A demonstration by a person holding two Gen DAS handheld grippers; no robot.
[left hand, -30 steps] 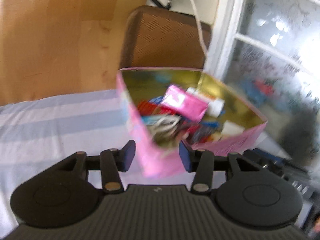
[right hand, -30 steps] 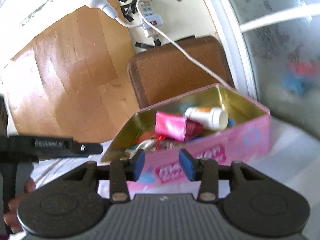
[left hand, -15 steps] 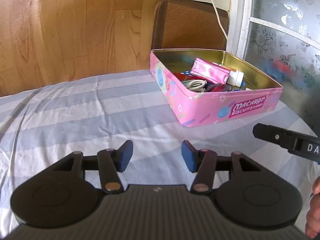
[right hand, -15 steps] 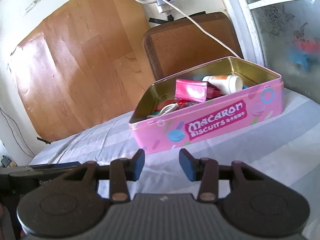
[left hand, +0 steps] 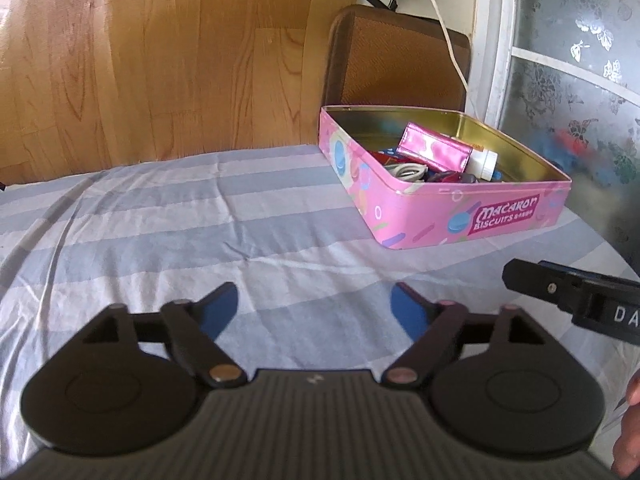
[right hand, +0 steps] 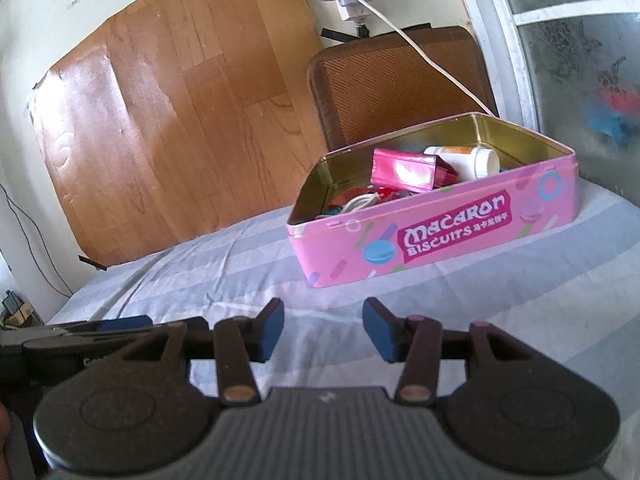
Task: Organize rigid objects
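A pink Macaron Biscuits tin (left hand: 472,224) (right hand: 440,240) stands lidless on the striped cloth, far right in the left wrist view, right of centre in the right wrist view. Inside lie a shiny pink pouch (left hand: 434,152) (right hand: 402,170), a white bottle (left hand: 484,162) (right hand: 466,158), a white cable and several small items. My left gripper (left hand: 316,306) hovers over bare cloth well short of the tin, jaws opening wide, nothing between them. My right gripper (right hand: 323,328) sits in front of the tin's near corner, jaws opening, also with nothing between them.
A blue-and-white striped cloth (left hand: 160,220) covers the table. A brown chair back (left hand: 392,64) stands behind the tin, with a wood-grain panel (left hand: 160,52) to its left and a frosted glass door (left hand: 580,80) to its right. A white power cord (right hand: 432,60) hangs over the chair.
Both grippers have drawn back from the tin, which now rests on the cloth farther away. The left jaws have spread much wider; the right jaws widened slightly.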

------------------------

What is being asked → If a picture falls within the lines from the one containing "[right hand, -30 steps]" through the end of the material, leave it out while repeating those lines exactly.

Solution below →
[right hand, -30 steps] 
[left hand, -15 steps] 
[right hand, -15 steps] 
[left hand, +0 steps] 
[right hand, +0 steps] 
Task: Organize rigid objects
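A pink Macaron Biscuits tin (left hand: 472,224) (right hand: 440,240) stands lidless on the striped cloth, far right in the left wrist view, right of centre in the right wrist view. Inside lie a shiny pink pouch (left hand: 434,152) (right hand: 402,170), a white bottle (left hand: 484,162) (right hand: 466,158), a white cable and several small items. My left gripper (left hand: 316,306) hovers over bare cloth well short of the tin, jaws opening wide, nothing between them. My right gripper (right hand: 323,328) sits in front of the tin's near corner, jaws opening, also with nothing between them.
A blue-and-white striped cloth (left hand: 160,220) covers the table. A brown chair back (left hand: 392,64) stands behind the tin, with a wood-grain panel (left hand: 160,52) to its left and a frosted glass door (left hand: 580,80) to its right. A white power cord (right hand: 432,60) hangs over the chair.
Both grippers have drawn back from the tin, which now rests on the cloth farther away. The left jaws have spread much wider; the right jaws widened slightly.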

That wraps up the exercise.